INSTRUCTIONS FOR THE TASK:
Find each line below where the word "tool" occurs, and copy it.

EXERCISE INPUTS:

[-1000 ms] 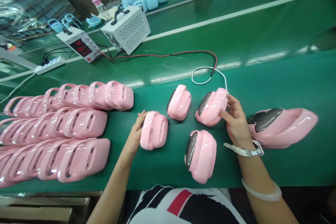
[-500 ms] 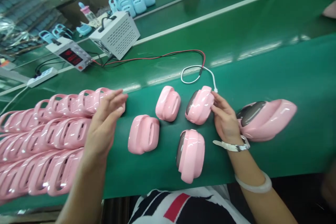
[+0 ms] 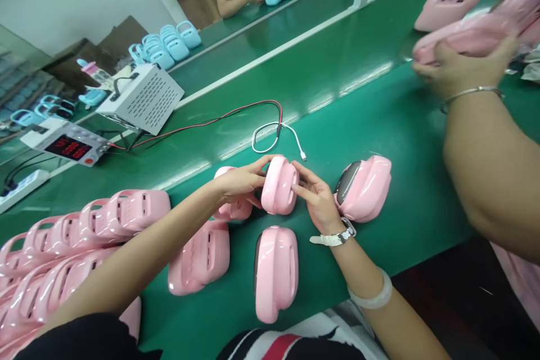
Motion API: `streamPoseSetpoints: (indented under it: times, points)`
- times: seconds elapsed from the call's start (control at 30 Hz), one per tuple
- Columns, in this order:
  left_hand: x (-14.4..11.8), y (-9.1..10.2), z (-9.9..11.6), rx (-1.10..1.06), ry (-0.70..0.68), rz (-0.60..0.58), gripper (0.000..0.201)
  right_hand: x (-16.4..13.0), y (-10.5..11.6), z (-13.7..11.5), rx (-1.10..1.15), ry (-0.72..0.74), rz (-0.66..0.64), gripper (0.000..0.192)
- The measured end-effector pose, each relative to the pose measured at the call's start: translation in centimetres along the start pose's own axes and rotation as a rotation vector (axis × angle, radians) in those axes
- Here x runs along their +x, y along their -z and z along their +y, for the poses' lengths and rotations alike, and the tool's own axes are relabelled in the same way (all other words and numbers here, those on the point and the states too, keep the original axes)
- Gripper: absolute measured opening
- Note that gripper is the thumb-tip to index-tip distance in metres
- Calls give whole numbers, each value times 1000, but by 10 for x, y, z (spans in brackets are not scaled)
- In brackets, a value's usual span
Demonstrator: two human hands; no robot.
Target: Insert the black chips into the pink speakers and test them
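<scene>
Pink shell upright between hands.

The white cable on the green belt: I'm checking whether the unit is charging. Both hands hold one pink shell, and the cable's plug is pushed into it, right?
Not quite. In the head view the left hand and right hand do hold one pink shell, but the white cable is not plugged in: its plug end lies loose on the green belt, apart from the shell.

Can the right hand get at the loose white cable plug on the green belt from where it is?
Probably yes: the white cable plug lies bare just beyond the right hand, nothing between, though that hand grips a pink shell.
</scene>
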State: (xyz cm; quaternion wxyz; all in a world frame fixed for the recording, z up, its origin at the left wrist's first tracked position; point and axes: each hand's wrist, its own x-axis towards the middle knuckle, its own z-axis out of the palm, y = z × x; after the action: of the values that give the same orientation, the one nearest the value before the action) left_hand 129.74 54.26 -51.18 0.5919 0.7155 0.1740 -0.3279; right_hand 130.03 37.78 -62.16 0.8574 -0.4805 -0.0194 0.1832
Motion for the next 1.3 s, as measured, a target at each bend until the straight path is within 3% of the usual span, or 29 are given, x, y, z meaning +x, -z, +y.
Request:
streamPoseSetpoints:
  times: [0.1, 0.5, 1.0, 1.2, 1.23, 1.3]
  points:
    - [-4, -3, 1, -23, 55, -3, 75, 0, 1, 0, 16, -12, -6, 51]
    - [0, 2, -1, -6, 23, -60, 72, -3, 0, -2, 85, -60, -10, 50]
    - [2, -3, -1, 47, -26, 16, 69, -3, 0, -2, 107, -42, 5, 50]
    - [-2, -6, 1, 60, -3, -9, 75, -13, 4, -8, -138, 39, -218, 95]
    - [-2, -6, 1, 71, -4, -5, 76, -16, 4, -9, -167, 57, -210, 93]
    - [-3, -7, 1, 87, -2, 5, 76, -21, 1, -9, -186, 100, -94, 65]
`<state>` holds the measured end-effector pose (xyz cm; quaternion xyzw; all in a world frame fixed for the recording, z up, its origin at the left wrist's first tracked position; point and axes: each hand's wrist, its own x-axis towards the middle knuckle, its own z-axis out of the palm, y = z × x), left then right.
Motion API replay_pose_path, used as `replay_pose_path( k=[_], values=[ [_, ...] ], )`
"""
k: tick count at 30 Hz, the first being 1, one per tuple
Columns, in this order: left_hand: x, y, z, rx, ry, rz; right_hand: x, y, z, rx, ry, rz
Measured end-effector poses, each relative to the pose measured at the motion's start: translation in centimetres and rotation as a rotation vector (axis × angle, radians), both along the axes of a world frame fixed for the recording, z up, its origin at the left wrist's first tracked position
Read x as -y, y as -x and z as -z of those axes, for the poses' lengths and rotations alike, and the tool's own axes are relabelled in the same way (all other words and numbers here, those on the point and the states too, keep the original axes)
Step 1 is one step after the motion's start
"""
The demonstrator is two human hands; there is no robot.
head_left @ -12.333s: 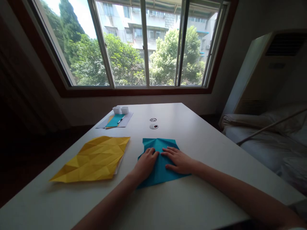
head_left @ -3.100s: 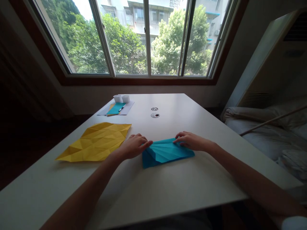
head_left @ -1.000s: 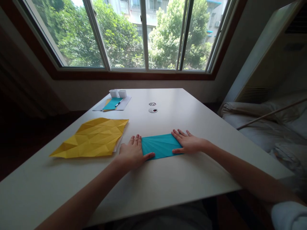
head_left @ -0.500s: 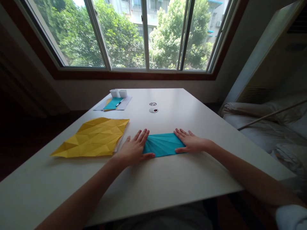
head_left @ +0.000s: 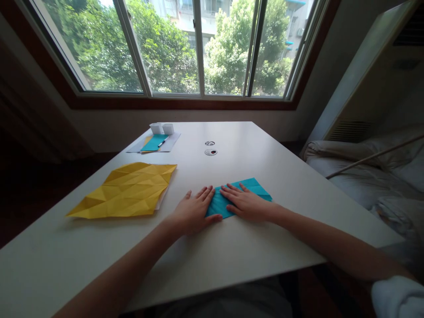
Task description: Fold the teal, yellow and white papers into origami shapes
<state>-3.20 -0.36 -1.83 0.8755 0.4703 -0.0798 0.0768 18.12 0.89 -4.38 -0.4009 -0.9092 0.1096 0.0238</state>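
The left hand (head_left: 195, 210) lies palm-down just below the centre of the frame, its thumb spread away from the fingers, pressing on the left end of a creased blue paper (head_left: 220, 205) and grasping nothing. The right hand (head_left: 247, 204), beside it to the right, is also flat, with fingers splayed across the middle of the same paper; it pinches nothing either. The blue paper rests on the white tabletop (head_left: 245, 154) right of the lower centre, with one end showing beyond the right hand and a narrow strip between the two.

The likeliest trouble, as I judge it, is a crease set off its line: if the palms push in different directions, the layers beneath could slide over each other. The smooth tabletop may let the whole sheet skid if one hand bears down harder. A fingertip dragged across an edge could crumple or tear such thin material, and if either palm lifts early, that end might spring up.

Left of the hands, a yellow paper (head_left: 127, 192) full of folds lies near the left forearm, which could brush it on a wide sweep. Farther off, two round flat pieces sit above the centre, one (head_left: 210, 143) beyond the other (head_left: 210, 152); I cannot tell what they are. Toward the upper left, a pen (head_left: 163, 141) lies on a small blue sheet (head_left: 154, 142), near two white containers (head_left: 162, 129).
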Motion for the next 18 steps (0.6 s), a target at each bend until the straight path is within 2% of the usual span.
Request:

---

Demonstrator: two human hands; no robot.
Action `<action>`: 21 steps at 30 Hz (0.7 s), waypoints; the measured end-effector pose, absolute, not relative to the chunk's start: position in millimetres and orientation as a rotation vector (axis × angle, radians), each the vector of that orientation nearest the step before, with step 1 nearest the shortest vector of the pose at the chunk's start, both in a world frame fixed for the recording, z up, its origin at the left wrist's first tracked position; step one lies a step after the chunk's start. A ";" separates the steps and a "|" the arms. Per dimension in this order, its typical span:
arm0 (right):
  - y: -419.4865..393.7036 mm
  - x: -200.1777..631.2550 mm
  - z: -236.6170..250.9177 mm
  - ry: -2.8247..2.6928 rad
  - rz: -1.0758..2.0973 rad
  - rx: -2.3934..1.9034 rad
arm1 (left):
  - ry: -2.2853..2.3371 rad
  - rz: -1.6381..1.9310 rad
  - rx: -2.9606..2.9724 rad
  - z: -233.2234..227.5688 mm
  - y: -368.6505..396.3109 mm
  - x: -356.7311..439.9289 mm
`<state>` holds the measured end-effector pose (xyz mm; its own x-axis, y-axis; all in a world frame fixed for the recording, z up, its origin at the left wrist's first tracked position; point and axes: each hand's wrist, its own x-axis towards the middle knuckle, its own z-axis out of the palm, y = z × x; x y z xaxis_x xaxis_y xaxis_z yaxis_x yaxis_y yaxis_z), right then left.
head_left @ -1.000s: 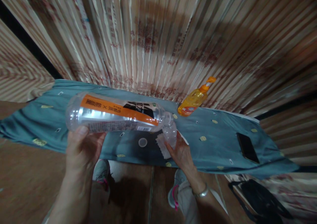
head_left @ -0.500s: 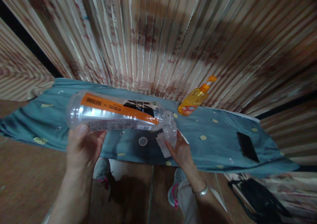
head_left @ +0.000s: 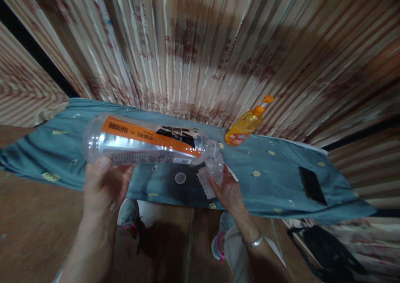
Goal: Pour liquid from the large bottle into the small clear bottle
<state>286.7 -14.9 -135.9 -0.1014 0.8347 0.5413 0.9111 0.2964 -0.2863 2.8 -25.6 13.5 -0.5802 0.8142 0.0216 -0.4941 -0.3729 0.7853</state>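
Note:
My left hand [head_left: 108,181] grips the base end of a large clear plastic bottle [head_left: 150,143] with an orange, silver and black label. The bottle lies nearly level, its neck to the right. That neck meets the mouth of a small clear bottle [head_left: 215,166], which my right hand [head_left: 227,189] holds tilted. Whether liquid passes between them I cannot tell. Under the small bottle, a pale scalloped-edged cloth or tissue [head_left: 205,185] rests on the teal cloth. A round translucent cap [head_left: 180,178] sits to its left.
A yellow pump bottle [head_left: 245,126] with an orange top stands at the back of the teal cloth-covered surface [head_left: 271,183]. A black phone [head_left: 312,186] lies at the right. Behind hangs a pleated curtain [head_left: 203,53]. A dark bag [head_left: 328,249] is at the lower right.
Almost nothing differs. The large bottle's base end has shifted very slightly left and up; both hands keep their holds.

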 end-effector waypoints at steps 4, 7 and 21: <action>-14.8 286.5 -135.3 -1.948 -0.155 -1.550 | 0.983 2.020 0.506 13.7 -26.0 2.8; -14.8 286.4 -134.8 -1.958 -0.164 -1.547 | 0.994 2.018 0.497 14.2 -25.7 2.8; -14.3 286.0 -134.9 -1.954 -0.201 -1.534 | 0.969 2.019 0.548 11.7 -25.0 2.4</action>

RESPONSE TO THIS TASK:
- Here x runs along their +x, y along their -z and z along their +y, for the poses' lengths and rotations alike, and the tool's own axes are relabelled in the same way (all other words and numbers here, those on the point and the states too, keep the original axes)
Read x as -y, y as -x and z as -z of those axes, for the poses' lengths and rotations alike, and the tool's own axes are relabelled in the same way (all other words and numbers here, those on the point and the states too, keep the original axes)

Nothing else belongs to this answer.